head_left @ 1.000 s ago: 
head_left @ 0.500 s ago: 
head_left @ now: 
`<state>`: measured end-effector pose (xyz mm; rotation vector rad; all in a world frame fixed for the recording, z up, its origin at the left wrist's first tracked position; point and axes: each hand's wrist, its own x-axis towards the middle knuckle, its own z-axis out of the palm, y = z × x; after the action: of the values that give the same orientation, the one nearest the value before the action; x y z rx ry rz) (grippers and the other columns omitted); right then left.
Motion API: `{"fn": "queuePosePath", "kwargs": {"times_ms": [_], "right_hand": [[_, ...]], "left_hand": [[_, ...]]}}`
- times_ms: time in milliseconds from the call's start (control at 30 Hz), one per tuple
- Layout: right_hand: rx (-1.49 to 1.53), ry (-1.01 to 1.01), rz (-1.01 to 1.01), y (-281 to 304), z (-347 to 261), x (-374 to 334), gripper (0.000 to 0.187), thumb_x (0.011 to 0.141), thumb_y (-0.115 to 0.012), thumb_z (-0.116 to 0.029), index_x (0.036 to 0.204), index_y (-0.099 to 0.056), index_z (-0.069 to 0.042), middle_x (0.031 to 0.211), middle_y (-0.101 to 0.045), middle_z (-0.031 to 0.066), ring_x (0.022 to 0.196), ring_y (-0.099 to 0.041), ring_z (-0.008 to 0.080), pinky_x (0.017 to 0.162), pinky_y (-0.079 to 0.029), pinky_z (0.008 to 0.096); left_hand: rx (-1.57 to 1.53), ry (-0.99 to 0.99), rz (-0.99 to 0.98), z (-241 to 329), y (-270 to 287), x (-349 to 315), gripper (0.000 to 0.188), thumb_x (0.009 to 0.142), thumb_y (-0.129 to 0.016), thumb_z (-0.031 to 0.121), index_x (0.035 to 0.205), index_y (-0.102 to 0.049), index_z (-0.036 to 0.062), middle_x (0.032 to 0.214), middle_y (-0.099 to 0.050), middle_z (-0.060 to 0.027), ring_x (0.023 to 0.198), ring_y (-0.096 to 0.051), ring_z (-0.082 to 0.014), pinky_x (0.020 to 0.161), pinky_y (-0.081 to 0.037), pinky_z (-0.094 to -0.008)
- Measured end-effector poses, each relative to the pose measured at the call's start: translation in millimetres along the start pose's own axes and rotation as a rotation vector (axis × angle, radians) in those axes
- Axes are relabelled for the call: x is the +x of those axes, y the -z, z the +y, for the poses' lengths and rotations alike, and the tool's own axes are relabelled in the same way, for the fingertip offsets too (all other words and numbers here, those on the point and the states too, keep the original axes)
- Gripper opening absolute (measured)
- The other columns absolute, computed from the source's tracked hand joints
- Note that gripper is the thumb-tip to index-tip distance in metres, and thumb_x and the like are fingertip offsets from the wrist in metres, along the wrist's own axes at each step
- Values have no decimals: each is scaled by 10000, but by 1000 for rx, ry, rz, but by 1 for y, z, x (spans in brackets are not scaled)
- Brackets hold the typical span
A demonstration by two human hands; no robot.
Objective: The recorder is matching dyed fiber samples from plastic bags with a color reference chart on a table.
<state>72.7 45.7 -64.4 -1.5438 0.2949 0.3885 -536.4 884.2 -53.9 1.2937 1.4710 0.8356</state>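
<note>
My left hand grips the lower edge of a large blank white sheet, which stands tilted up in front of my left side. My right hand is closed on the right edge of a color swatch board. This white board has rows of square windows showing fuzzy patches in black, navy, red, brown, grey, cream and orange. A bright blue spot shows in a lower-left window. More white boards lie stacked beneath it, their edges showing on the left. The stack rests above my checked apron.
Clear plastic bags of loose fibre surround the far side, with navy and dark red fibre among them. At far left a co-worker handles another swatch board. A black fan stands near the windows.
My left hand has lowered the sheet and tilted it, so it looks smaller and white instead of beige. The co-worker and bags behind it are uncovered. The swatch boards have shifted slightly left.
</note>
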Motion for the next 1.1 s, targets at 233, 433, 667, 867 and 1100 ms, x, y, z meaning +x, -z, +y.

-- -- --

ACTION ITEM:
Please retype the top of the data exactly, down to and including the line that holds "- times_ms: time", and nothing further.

PROBLEM SOLUTION:
head_left @ 1.000 s ago: 
head_left @ 0.500 s ago: 
head_left @ now: 
`<state>`: measured end-effector pose (xyz mm; rotation vector rad; all in a world frame fixed for the recording, z up, its origin at the left wrist's first tracked position; point and axes: each hand's wrist, its own x-axis towards the middle knuckle, its own z-axis out of the palm, y = z × x; after the action: of the values that give the same orientation, the one nearest the value before the action; x y z rx ry rz) (grippers and the other columns omitted); right then left.
Motion API: `{"fn": "queuePosePath", "kwargs": {"times_ms": [_], "right_hand": [[_, ...]], "left_hand": [[_, ...]]}}`
- times_ms: time in milliseconds from the call's start (control at 30 Hz), one per tuple

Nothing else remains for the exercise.